Никто, казалось, не думал, что европейский тур «Нирваны» — это хорошая идея, но никто не мог остановить этот ужасный импульс — кроме Кортни. Испытав в Испании лёгкие схватки, она перепугалась, что у неё будет выкидыш. Курт полетел с ней домой. Они приехали, чтобы обнаружить, что у них в ванной прорвало трубу, затопив любимую гитару Курта и кучу его плёнок и записных книжек чёрной густой грязью. Это повергло его в депрессию, и он прекратил метадоновую терапию, которую он проходил, он снова начал колоться.
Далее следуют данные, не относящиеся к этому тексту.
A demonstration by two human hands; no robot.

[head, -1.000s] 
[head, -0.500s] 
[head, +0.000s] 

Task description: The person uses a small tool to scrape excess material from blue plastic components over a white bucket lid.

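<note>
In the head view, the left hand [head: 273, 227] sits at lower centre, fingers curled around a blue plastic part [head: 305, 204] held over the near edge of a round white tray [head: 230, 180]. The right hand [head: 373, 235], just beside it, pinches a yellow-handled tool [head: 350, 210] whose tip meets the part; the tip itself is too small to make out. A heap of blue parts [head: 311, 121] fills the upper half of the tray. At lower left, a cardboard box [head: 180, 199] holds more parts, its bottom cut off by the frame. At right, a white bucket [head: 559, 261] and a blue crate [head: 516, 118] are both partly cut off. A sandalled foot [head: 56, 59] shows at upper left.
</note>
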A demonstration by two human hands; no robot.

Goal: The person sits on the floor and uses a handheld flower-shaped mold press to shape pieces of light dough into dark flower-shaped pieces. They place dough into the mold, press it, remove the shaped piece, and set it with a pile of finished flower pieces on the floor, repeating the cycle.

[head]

«Hole» привлекли внимание ведущих студий звукозаписи — включая, к огорчению Кортни, «Maverick» Мадонны. «Интерес ко мне Мадонны был вроде интереса Дракулы к своей новой жертве», — впоследствии говорила она. После интенсивной войны предложений они в итоге подписали контракт со студией «Нирваны», «Geffen», за 1 миллион $. Кортни и Розмэри Кэрролл, её адвокат, потребовали и получили лучшие условия контракта, чем у «Нирваны». Она была на девятом месяце беременности. Ребёнок был здоров. Курт снова обратился в медицинский центр «Cedars-Sinai», обещая, что раз и навсегда бросит наркотики до того, как родится его дочь.
Эрик Эрландсон постоянно следил за Кортни и Куртом в течение тех смутных детоксикационных дней начала августа. «Он полностью спас нам жизнь в течение всего того времени, — вспоминал Курт в «Rolling Stone». — Он был единственной частью реальности, единственным спокойным человеком, который там был как пример того, на что может быть похожа жизнь впоследствии, как только это сумасшедшее дерьмо закончится».
Они ещё испытывали боль, но они возбуждены из-за того, что станут родителями, и предвкушали богатое, творческое будущее. Потом в продажу поступил выпуск «Vanity Fair» за сентябрь 1992 года, и всё навеки изменилось.